→ Description of the task: Can you restate the lines of the entries below, word for word, from the first one through the line that includes "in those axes"?
┌──
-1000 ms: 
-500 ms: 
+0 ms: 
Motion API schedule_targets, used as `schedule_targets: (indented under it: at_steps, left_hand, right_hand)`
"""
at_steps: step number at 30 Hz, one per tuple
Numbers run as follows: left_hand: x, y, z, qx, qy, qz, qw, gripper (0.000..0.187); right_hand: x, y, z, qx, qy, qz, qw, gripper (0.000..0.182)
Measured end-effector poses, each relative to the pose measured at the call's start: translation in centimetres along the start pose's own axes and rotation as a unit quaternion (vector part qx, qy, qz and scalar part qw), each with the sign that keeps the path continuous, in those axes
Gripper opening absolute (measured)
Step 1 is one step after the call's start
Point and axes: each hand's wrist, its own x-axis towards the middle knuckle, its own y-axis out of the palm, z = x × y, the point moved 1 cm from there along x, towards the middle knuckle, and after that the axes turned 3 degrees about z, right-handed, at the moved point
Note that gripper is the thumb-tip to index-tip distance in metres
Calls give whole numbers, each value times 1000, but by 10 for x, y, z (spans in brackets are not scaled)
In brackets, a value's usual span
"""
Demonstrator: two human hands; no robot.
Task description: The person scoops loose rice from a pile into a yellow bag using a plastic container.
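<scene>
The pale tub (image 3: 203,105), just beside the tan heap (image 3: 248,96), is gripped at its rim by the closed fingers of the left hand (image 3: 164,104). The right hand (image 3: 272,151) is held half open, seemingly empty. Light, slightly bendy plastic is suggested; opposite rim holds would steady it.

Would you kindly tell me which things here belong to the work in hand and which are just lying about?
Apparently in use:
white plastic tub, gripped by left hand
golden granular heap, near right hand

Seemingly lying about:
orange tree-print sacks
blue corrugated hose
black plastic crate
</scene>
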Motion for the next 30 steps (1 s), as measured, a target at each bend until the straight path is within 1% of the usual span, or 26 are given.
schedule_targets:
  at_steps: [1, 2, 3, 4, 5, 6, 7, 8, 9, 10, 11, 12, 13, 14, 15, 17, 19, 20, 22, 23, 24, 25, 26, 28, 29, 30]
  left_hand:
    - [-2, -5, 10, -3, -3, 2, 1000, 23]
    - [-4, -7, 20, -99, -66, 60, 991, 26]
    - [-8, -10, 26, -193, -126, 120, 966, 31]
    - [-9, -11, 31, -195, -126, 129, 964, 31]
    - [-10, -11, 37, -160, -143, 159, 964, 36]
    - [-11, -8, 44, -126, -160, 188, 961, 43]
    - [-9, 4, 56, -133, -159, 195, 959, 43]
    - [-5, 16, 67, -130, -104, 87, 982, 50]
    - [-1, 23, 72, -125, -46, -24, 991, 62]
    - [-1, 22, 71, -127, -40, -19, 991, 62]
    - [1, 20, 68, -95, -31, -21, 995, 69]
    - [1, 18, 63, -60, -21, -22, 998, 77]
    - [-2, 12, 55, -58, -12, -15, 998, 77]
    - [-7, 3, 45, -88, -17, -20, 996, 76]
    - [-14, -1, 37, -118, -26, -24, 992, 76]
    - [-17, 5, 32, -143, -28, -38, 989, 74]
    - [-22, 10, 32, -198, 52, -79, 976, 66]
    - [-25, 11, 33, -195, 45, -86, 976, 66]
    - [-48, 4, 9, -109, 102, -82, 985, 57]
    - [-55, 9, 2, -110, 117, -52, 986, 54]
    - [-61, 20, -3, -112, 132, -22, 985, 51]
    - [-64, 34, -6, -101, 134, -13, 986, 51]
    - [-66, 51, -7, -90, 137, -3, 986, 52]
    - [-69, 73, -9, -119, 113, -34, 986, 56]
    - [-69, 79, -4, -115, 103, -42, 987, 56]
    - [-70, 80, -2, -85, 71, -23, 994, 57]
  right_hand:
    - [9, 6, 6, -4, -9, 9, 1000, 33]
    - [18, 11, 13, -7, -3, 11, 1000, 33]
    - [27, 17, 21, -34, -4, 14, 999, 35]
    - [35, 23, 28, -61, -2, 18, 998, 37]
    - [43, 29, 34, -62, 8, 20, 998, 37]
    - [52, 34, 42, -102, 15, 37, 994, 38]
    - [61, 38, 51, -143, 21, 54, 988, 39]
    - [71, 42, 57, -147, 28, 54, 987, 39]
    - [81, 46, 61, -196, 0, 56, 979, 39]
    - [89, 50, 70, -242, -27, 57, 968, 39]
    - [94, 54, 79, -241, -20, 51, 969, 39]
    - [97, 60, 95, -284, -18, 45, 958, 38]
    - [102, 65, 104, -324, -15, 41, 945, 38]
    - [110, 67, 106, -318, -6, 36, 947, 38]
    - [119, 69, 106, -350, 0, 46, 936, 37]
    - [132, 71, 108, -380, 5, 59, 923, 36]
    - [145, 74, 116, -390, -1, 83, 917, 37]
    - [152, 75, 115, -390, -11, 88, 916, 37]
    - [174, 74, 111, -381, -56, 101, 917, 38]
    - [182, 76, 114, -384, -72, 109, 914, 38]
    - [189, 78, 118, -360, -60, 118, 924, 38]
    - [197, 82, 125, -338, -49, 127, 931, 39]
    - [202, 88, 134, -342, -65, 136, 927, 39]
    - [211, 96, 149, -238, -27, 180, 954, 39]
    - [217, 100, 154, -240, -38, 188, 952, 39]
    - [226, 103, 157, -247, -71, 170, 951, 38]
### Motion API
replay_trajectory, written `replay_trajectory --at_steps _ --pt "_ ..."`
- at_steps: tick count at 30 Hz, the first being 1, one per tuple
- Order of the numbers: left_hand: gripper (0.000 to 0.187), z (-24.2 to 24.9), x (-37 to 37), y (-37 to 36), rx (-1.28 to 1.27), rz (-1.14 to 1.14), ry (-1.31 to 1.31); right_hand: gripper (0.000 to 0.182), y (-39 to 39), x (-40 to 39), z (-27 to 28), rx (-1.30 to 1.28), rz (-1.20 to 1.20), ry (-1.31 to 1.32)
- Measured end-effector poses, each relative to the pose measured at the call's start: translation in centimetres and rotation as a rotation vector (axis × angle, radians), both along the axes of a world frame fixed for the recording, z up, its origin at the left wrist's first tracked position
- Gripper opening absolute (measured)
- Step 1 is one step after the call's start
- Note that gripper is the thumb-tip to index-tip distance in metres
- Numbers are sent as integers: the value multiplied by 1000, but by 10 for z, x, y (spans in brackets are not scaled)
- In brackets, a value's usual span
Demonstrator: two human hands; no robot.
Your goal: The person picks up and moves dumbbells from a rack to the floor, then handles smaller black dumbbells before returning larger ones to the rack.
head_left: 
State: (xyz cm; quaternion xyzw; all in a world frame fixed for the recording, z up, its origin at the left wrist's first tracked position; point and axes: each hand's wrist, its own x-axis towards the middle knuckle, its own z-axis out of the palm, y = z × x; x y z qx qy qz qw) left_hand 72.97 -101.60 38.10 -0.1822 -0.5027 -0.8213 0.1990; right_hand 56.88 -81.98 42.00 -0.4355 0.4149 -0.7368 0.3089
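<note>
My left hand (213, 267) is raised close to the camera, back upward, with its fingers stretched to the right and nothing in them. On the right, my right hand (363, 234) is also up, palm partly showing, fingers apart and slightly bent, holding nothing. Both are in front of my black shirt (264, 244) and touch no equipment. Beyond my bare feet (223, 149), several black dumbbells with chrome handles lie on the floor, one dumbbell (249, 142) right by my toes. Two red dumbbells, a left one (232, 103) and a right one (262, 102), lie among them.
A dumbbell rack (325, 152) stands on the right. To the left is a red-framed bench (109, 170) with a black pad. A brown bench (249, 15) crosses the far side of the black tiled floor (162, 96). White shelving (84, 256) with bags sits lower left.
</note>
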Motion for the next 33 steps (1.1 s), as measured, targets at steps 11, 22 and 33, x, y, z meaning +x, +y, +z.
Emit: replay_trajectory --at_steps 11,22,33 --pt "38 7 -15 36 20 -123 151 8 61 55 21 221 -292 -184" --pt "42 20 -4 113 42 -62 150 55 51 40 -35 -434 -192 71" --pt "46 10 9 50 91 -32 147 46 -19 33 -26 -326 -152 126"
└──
→ Written answer:
-1000 ms: 
-500 ms: 
+0 ms: 
Motion API schedule_targets, used as `schedule_targets: (indented under it: at_steps, left_hand, right_hand)`
"""
at_steps: step number at 30 Hz, one per tuple
Numbers run as follows: left_hand: x, y, z, qx, qy, qz, qw, gripper (0.000..0.187); right_hand: x, y, z, qx, qy, qz, qw, gripper (0.000..0.182)
Measured end-effector poses, each relative to the pose measured at the call's start: translation in centimetres along the start pose's own axes and rotation as a unit quaternion (vector part qx, qy, qz and scalar part qw), each with the sign that keeps the path continuous, in those axes

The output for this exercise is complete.